If you’re a fan of the novel by Dan Brown called The Da Vinci Code you’ll know that a large portion of the book takes place in France, mostly in or near Paris. We’ve both read the book and seen the movie twice and even walked friends and family around the nation’s capital to places integral to the story such as the Louvre and St. Sulpice church. Then we moved to Carcassonne only 28 miles (45 kilometers) north of a village that I’ve long associated with this thriller that was inspired by the bestseller The Holy Blood and the Holy Grail. According to this book, it was here that the local priest found a fortune in gold coins, much of which, the legend continues, remains buried in or near his tiny hilltop church plus proof of the marriage of Jesus to Mary Magdalene who bore their child. Author Dan Brown skillfully wove these bloodline details into his novel and suddenly the village of Rennes-le-Château sprang to life. We decided to join the 100,000 other yearly visitors who travel to the foothills of the Pyrenees to see what we could find.
Before visiting a new destination we always do a virtual walk-around with Google maps to get a feel for the terrain and to have a preview of the sites we’ll be exploring. That was a challenge this time since the most well-known attractions in the town are located within the estate that Father Berenger Saunière renovated which is beyond the range of Google’s roving cameras. This is the priest who apparently spent the equivalent of 2.5 million euros (3.1 million dollars) restoring a church with its presbytery (now a museum and ticket office) and building a villa plus a mini-castle with tower all on the salary of a country priest in 1900. The tourism’s website describes that as the real mystery of Rennes-le-Château.
Our driver, Didier, dropped us in the small upper parking lot and down the walkway from there is the church of St. Mary Magdalene that had its start in the 11th century but little remains of the original structure from that period other than the foundation. It’s inside here that legend says the priest found mysterious documents hidden in an altar pillar and gold coins secreted below Carolingian Knights’ Stone on display in the museum. It was a short walk from there through the Orangerie to the Magdala Tower that Saunière used as his office and library. With the commanding views out across the valley below to gaze upon, I’m not sure how much work or reading he would have been able to do. A stroll through the nearby gardens and then into the Villa Bethany, a mansion that Sauniène said would be used for retiring clergy, completed our Balade Mystérieuse.
A quick descent down the mountain’s windy road quickly put us in Alet-les-Bains, a village with some of its 12th century walls and gates still standing.

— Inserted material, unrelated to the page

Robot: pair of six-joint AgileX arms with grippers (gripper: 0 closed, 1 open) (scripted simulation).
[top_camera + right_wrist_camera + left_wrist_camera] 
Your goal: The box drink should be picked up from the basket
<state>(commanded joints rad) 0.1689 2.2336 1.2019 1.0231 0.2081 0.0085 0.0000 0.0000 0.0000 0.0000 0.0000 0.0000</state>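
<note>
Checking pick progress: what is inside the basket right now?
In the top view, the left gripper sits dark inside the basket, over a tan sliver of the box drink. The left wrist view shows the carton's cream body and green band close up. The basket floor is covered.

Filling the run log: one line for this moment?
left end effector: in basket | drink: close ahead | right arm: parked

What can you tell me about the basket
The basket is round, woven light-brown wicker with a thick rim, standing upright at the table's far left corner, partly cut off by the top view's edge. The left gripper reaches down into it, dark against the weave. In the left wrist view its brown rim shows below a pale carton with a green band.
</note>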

The Romans enjoyed the thermal springs here 2000 years ago and we saw local residents filling their water jugs from one of the fresh mineral water sources that continues to flow today. Substantial ruins of the abbey with origins from the 8th century stand close to the house said to have been occupied by the grandparents of Nostradamus who apparently visited there often.
There was no mystery as to where we were going to stop next given that we live in the middle of what Bill and I call Wine Country. It was time for some tastings and we were only a short drive from Limoux where sparkling wine got its start in 1531. We’d been here before (blog post Fill-er-up) so we took the opportunity to enjoy some favorites and to try some different bottles than on the previous visits.

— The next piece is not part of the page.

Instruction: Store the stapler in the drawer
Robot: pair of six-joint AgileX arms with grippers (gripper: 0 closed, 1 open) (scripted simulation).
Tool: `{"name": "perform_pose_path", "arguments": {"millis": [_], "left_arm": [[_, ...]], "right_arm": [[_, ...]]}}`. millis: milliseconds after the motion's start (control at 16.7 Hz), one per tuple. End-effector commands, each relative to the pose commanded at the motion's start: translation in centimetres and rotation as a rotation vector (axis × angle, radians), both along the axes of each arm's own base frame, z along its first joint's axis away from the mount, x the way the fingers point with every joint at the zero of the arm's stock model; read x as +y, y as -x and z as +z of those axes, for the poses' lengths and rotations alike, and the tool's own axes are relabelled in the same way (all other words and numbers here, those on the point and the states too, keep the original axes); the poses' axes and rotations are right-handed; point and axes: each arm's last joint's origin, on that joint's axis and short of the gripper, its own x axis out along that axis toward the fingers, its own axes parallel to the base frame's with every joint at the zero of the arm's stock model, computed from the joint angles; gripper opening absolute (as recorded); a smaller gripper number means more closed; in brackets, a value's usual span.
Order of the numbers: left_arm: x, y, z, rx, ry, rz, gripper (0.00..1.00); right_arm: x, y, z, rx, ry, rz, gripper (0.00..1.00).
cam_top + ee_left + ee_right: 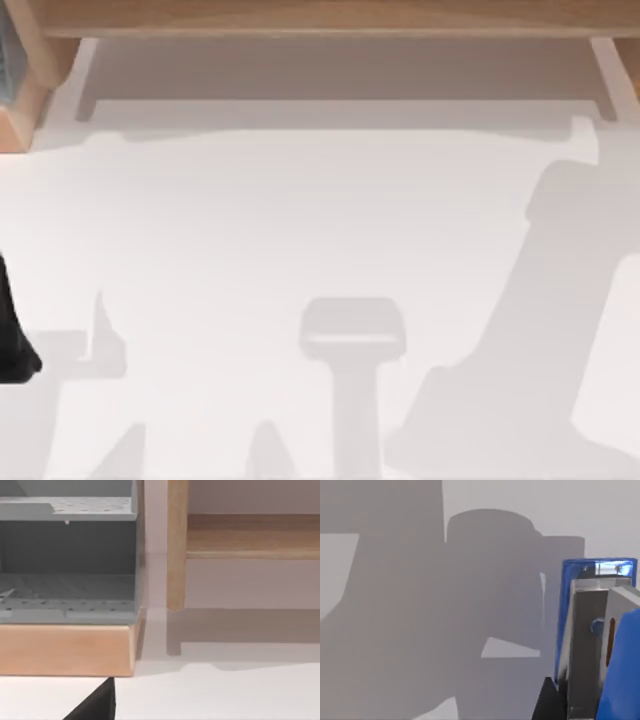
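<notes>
The bright blue plastic stapler with its silver metal strip [600,645] sits close against the right gripper's camera, grasp unconfirmed, while the pulled-out grey, wood-fronted drawer [67,600] faces the left arm; a loose hold risks dropping it short of that drawer.

The top view looks straight down from above on the plain white tabletop [300,230], with the light wooden cabinet frame [330,18] running along its far edge. The left wrist view sits low and close, facing level into the grey perforated drawer interior [67,587] behind a light wooden drawer front [65,650], and it shares that wooden frame with the top view. The right wrist view hangs very near, angled down at the white surface, with the bright blue stapler with a silver metal strip [592,640] right against the lens.
</notes>
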Motion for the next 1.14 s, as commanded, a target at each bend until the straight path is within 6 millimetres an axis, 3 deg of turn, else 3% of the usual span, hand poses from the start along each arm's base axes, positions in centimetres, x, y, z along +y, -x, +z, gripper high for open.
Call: {"name": "perform_pose_path", "arguments": {"millis": [780, 1140], "left_arm": [[0.00, 0.00, 0.00, 0.000, 0.000, 0.000, 1.00], [0.00, 0.00, 0.00, 0.000, 0.000, 0.000, 1.00]], "right_arm": [[0.00, 0.00, 0.00, 0.000, 0.000, 0.000, 0.98], [0.00, 0.00, 0.00, 0.000, 0.000, 0.000, 1.00]]}}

We couldn’t fill up the back of the van with too many cases from Limoux since we had one more stop and we needed space for a 15-liter (4 gallon) “water” jug that conveniently also holds wine. At the wine cooperative, Vignobles de Carsac in Cavanac, the young woman who was dispensing the rosé into our container from a pump that would feel right at home in a gas station suggested chilling the wine well and then enjoying it around the swimming pool. Well, no pool for us but warm summer evenings and cool wine are still a perfect match.
Practical notes: It’s a long and windy drive up to Rennes-le-Château, elevation 500 meters (and I thought the fortress in Carcassonne at 250 meters elevation was high) and most of the parking requires a steep climb up to the village. We were lucky to be dropped off inside the village where cars are prohibited mid-June to mid-September. Entrance to the church is free and right next door is the ticket office (5 euros per person) inside the presbytery that also houses the museum. Arrows then point you to the Orangerie, the Tower, down to the garden (be sure to look for the excavations under the walkway), into a small portion of the Villa, and then return through the presbytery to exit. We were there for one hour but you could spend much longer if you read all of the display notes in the museum.